---- DATA LISTING

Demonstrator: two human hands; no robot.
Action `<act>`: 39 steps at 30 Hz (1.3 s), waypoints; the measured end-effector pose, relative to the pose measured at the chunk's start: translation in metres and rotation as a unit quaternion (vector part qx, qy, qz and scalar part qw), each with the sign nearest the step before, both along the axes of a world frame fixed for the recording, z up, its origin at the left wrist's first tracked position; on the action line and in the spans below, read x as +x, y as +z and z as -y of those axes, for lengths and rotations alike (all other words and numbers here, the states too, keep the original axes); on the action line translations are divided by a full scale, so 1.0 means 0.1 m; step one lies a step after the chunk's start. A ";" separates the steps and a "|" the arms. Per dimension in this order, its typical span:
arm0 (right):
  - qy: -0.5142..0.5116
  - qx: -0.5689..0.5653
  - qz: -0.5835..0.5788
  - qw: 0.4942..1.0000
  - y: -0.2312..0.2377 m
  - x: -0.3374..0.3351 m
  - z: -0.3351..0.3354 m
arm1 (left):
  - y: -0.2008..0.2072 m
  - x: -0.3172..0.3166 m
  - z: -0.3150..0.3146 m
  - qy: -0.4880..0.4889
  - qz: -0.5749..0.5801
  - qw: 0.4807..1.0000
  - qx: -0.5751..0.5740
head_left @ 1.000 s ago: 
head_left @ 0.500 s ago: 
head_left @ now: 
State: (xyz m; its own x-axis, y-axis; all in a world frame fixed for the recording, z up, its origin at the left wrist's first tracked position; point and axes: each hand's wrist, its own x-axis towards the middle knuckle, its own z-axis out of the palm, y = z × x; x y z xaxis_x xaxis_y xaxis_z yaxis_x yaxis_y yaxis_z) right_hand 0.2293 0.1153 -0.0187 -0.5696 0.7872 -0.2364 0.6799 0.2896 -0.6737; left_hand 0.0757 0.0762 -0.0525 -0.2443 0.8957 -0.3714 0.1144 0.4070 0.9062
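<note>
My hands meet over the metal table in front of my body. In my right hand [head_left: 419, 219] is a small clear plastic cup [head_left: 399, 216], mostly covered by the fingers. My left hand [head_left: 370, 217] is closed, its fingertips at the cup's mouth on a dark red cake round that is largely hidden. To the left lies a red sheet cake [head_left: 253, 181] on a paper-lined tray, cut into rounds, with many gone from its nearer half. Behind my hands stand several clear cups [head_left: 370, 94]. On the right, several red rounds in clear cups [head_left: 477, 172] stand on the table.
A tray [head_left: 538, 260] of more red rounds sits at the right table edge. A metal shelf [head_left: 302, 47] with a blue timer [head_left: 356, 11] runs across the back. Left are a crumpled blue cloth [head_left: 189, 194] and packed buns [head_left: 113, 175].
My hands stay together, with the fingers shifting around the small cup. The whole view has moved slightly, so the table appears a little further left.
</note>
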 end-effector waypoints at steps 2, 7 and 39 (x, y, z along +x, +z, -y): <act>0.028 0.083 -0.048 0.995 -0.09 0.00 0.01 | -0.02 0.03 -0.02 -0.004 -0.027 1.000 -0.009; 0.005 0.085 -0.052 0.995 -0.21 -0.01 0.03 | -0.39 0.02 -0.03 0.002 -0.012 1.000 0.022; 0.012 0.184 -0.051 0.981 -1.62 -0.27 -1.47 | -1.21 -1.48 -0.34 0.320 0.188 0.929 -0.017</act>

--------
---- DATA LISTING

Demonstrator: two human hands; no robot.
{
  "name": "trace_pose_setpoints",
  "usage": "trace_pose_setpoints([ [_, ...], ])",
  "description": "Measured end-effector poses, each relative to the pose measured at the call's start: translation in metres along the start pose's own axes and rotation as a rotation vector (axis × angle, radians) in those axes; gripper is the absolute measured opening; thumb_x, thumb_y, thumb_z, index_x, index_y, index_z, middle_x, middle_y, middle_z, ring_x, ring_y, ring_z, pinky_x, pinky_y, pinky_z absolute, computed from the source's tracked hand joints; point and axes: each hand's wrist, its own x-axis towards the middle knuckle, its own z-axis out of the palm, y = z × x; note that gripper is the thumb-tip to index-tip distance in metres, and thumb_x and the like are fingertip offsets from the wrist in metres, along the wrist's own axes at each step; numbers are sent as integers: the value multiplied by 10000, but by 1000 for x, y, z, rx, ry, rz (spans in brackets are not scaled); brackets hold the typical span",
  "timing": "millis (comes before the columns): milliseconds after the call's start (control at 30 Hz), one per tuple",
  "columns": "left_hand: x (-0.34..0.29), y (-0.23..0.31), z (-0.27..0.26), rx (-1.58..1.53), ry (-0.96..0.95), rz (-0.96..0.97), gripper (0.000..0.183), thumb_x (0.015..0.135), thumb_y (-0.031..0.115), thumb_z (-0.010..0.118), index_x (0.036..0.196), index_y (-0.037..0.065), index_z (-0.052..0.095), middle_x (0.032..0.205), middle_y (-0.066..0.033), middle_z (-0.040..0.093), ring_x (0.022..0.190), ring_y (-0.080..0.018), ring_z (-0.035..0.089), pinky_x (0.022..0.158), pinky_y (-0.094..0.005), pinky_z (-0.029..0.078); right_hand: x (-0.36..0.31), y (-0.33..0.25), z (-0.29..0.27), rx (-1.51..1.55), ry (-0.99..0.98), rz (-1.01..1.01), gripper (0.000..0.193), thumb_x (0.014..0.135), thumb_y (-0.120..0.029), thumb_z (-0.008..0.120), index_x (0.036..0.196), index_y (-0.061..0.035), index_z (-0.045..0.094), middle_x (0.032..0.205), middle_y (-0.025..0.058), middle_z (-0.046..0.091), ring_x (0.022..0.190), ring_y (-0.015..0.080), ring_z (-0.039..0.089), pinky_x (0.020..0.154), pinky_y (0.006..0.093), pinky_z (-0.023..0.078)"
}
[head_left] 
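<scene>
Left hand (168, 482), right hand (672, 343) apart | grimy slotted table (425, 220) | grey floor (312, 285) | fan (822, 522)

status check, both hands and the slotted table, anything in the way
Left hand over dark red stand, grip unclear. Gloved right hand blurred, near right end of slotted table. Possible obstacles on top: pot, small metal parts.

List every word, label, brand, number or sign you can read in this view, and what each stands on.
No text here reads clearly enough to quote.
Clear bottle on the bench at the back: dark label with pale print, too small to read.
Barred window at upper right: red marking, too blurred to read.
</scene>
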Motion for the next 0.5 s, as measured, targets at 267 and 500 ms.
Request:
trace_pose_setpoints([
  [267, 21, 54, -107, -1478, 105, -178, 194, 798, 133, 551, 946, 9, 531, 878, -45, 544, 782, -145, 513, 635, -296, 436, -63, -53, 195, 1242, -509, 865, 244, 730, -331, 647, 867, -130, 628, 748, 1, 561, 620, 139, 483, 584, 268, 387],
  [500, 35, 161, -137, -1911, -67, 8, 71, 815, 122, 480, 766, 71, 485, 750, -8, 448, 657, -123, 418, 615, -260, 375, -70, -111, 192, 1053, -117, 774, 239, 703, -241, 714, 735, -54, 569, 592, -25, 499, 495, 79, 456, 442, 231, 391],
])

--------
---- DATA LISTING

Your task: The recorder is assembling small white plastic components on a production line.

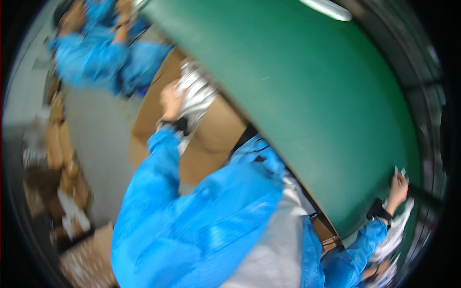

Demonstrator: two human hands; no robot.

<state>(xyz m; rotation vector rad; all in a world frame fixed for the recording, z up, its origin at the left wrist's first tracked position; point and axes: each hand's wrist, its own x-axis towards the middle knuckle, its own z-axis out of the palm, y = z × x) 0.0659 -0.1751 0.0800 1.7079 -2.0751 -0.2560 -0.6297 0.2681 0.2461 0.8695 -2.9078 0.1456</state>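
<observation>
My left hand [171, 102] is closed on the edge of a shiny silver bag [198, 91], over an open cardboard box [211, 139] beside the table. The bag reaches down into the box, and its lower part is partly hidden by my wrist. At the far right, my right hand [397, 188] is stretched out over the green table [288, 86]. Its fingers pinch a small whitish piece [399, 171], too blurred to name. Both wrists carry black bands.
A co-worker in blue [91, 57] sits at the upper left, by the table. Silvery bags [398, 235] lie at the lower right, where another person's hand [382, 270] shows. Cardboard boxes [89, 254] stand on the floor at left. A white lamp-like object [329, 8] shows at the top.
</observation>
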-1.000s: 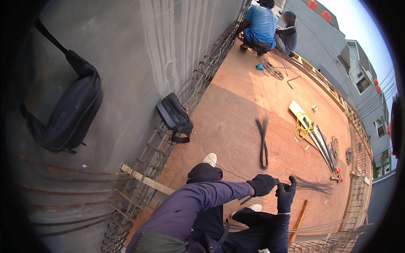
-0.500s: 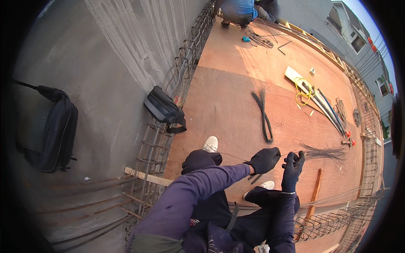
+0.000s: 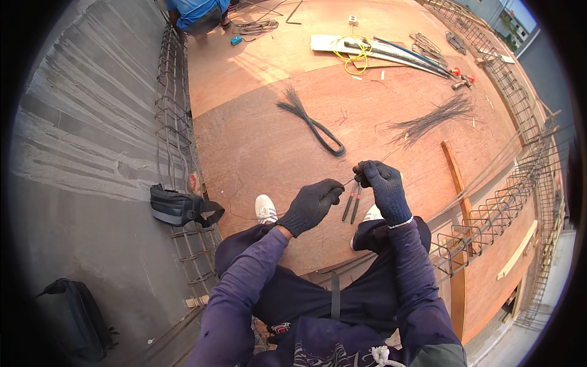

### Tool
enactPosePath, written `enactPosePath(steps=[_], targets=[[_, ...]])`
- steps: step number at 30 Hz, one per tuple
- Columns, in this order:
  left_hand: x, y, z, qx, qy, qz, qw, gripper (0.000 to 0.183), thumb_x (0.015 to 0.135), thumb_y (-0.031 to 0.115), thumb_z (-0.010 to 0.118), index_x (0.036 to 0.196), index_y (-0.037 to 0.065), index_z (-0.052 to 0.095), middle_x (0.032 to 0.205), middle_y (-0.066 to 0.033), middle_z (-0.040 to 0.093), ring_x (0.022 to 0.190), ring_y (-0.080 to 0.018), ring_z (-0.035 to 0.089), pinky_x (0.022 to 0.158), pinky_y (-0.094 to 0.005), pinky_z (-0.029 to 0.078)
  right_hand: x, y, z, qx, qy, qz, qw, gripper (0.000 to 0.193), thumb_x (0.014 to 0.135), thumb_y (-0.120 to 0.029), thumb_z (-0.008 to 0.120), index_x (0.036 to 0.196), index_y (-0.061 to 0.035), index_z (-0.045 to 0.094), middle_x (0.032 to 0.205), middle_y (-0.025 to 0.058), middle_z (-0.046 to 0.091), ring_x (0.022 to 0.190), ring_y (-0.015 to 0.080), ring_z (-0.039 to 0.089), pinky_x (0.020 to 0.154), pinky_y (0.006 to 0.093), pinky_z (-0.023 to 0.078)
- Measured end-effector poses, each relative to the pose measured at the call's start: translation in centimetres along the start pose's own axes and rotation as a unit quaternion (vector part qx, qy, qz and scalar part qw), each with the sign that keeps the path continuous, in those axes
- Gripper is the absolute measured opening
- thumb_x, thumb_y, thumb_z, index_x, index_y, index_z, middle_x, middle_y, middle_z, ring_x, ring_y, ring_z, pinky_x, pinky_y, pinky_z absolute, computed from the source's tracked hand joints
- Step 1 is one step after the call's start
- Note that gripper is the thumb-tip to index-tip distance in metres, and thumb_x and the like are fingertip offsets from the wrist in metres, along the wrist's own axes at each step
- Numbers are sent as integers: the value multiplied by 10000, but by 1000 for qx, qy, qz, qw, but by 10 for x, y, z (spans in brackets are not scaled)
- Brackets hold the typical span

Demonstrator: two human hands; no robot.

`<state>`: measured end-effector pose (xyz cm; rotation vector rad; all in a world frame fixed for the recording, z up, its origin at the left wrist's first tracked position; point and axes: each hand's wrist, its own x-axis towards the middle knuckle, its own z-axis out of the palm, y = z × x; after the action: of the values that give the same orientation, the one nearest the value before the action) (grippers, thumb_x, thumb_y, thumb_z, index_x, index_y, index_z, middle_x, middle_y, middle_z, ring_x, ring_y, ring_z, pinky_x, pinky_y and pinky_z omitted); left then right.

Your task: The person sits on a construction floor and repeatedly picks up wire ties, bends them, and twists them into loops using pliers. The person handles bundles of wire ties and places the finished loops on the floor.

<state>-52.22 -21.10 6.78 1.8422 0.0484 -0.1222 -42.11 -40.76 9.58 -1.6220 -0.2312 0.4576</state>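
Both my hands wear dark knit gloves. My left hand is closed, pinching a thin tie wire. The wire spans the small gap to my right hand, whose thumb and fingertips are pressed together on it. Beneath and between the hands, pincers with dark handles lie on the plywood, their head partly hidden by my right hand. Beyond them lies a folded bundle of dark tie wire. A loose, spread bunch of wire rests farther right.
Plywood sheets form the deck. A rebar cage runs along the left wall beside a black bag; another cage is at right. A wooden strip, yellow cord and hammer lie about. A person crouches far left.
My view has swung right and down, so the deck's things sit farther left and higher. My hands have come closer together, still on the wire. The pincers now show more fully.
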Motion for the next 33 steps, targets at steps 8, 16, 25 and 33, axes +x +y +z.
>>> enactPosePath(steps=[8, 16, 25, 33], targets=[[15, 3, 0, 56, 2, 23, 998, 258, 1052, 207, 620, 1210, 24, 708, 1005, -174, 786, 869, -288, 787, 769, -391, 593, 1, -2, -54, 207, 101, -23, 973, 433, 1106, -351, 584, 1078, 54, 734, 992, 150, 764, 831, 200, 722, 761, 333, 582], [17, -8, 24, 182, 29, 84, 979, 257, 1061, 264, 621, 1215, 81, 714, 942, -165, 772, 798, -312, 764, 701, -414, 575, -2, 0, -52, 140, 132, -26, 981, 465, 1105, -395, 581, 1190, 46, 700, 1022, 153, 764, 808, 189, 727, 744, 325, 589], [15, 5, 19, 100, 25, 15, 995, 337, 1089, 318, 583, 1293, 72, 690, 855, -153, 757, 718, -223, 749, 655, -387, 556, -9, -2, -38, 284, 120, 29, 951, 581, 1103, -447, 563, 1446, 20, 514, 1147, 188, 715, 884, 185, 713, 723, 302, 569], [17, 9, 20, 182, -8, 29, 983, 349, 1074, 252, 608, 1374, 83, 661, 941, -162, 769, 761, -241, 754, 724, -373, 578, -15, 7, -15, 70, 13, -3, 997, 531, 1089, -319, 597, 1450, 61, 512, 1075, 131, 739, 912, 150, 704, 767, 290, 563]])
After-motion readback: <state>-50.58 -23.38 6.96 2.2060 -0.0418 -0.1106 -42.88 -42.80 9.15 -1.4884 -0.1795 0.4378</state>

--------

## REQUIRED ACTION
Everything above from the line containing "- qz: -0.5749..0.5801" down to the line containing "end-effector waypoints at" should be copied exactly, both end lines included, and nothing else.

## SOLUTION TO THE PROBLEM
  - qz: -0.5749..0.5801
  - qw: 0.4807..1.0000
  - qx: -0.5751..0.5740
head_left @ 1.000 s ago: 
head_left @ 0.500 s ago: 
head_left @ now: 
State: (xyz m; its own x-axis, y-axis; all in a world frame fixed for the recording, z up, its origin at the left wrist's first tracked position; point and axes: each hand's wrist, its own x-axis towards the middle knuckle, its own z-axis out of the palm, y = z × x; x y z xaxis_x xaxis_y xaxis_z yaxis_x yaxis_y yaxis_z) right_hand 0.2293 0.1153 -0.0187 -0.5696 0.7872 -0.2364 0.6799 0.2896 -0.6737; left_hand 0.0757 0.0762 -0.0525 -0.2443 0.8957 -0.3714 0.1144 0.4070 0.9062
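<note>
My hands meet over the metal table in front of my body. In my right hand [head_left: 419, 219] is a small clear plastic cup [head_left: 399, 216], mostly covered by the fingers. My left hand [head_left: 370, 217] is closed, its fingertips at the cup's mouth on a dark red cake round that is largely hidden. To the left lies a red sheet cake [head_left: 253, 181] on a paper-lined tray, cut into rounds, with many gone from its nearer half. Behind my hands stand several clear cups [head_left: 370, 94]. On the right, several red rounds in clear cups [head_left: 477, 172] stand on the table.
A tray [head_left: 538, 260] of more red rounds sits at the right table edge. A metal shelf [head_left: 302, 47] with a blue timer [head_left: 356, 11] runs across the back. Left are a crumpled blue cloth [head_left: 189, 194] and packed buns [head_left: 113, 175].
My hands stay together, with the fingers shifting around the small cup. The whole view has moved slightly, so the table appears a little further left.
</note>
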 end-effector waypoints at steps 2, 7 and 39 (x, y, z along +x, +z, -y): <act>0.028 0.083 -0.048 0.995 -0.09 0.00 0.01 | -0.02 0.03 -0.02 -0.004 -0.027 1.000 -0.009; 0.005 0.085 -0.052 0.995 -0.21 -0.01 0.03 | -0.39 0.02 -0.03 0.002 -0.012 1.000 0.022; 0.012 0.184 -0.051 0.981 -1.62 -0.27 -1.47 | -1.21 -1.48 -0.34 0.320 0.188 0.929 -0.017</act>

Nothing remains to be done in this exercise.